YOUR TASK
Every line containing "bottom" should be identified and copied from the data below.

EXERCISE MATERIALS

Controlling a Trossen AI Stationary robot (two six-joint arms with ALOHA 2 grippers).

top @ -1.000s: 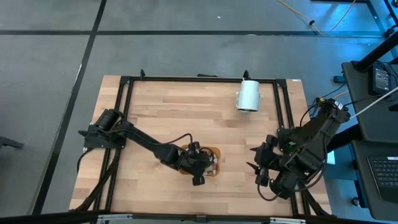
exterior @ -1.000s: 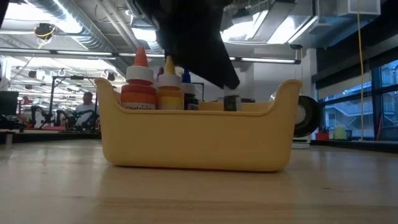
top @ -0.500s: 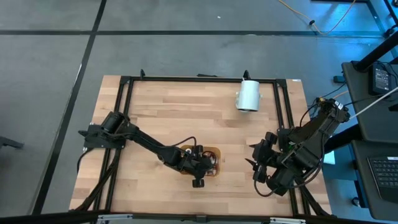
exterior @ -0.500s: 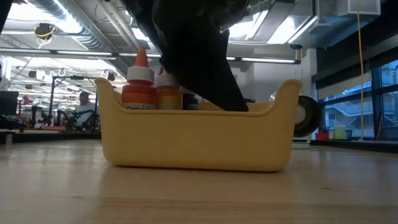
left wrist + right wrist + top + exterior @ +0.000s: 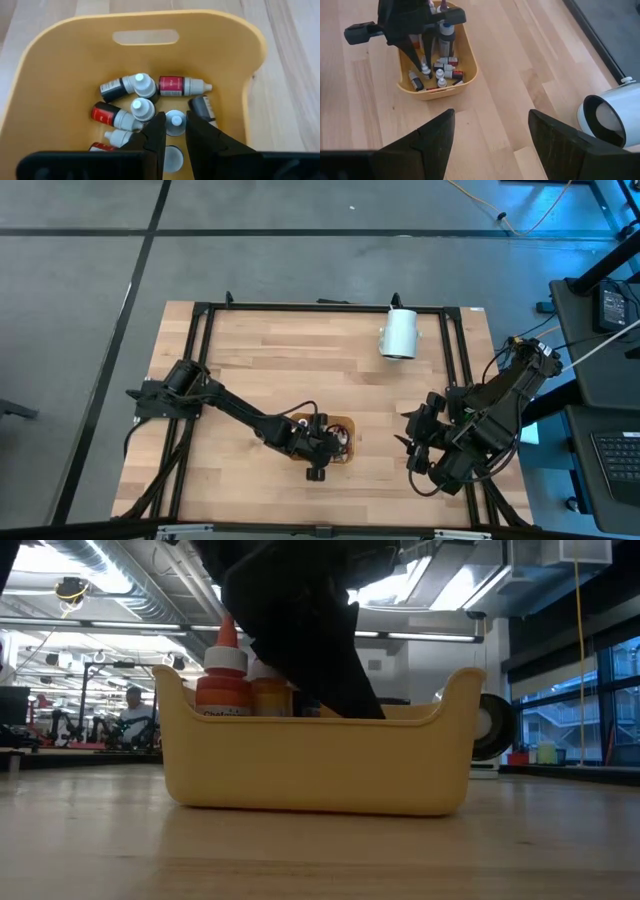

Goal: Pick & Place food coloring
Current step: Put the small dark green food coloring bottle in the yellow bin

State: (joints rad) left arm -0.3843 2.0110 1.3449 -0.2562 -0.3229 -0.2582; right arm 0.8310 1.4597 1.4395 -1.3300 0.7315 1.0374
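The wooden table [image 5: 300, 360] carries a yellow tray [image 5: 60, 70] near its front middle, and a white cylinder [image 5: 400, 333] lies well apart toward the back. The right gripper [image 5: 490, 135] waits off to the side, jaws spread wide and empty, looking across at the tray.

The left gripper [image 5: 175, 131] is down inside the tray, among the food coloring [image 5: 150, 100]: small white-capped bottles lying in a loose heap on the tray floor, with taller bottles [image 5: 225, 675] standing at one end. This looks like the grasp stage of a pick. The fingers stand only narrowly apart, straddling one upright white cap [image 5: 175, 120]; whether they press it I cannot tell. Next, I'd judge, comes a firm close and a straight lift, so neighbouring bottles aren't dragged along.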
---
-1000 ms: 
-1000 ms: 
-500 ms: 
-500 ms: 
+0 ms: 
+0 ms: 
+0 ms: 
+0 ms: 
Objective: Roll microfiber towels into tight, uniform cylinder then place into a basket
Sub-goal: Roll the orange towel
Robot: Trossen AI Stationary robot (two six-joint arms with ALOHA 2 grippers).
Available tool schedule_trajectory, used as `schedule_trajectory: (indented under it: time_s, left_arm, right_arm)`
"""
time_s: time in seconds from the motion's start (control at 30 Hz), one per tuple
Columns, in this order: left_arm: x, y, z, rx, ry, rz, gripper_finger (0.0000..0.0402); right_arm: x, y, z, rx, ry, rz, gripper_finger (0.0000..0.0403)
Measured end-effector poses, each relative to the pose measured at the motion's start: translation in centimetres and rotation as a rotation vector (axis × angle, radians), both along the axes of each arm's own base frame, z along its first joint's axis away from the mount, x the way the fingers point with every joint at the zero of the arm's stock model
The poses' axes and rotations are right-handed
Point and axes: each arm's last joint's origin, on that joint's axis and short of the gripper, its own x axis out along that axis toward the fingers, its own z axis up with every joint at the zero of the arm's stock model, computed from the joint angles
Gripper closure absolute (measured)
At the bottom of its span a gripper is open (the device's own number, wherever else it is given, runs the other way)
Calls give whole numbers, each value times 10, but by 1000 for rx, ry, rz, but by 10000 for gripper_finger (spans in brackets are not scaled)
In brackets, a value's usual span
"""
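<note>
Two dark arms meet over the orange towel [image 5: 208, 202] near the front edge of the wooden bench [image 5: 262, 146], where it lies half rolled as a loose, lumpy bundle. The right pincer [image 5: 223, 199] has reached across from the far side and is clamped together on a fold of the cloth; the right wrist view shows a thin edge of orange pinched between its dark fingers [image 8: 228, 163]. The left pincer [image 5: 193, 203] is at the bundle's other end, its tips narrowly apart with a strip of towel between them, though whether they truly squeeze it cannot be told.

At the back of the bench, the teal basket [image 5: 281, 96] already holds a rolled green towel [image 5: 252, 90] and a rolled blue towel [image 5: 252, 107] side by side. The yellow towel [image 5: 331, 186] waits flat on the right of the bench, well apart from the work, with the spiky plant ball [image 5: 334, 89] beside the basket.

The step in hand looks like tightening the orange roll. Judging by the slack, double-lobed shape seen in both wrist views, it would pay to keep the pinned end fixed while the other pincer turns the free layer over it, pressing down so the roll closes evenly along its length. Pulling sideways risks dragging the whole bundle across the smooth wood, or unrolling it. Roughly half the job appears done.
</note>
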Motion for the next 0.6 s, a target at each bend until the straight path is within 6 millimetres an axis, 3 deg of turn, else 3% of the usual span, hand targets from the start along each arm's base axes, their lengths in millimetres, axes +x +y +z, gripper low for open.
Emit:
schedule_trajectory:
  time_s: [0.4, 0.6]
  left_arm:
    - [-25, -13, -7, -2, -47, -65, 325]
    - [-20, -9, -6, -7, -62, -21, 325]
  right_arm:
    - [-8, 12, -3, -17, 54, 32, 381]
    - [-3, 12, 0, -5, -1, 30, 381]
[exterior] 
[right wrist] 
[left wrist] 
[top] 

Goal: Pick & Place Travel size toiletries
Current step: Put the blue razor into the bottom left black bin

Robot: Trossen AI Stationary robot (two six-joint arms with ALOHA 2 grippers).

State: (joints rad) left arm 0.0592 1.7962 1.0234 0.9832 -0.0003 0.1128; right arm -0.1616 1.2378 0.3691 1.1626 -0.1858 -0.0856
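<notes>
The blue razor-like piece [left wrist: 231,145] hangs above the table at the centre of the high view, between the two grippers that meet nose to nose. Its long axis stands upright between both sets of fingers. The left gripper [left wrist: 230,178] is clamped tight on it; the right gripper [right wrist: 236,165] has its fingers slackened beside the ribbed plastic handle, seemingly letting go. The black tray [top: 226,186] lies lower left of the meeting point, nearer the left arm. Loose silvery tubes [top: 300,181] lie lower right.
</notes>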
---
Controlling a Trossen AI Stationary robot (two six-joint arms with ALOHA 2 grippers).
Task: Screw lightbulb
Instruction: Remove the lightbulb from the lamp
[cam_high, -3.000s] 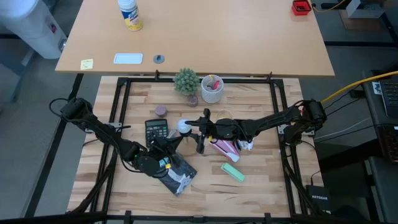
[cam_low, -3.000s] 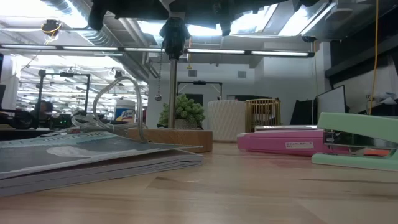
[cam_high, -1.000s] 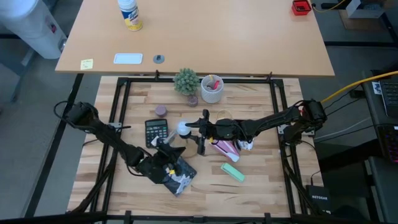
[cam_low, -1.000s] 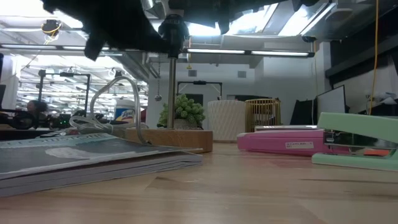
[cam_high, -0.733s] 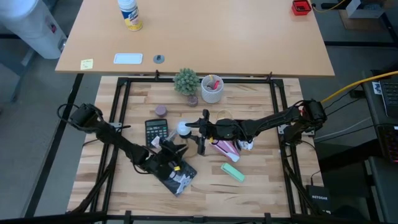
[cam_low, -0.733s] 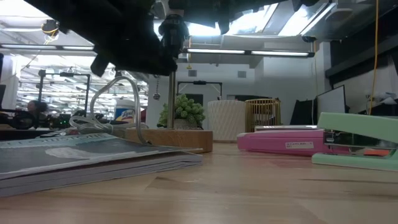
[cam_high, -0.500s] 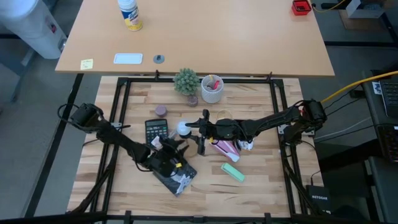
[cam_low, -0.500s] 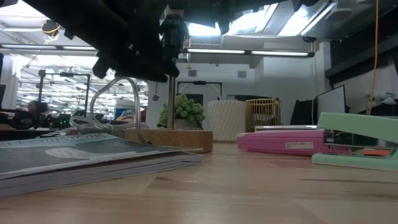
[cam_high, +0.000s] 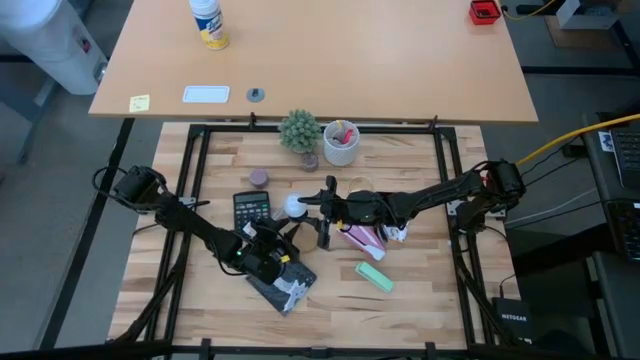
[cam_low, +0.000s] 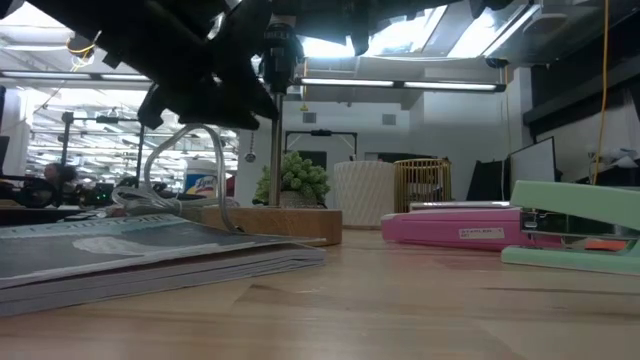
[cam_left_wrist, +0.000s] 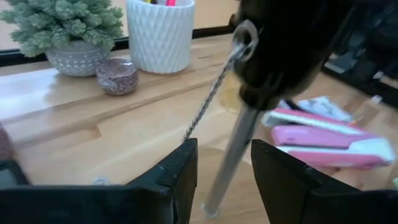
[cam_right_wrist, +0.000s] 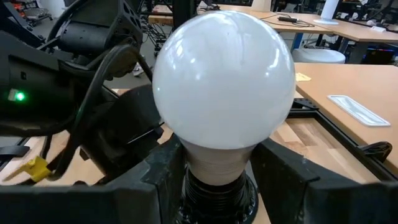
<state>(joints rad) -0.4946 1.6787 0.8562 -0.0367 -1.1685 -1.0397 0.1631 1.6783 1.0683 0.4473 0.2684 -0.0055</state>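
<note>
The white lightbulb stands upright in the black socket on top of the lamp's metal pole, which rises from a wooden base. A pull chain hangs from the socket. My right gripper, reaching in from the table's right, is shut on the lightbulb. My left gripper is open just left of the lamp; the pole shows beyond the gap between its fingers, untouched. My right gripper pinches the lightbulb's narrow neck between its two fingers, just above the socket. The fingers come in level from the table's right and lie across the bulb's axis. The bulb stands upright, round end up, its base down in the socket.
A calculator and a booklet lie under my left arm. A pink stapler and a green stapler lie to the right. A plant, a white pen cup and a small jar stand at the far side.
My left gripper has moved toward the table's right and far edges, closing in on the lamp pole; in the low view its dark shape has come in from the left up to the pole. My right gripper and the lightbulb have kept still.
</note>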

WRITTEN RESPONSE
At the bottom of its span a gripper is open (the device's own number, wherever else it is given, runs the other way)
Current step: Put the blue razor into the bottom left black bin

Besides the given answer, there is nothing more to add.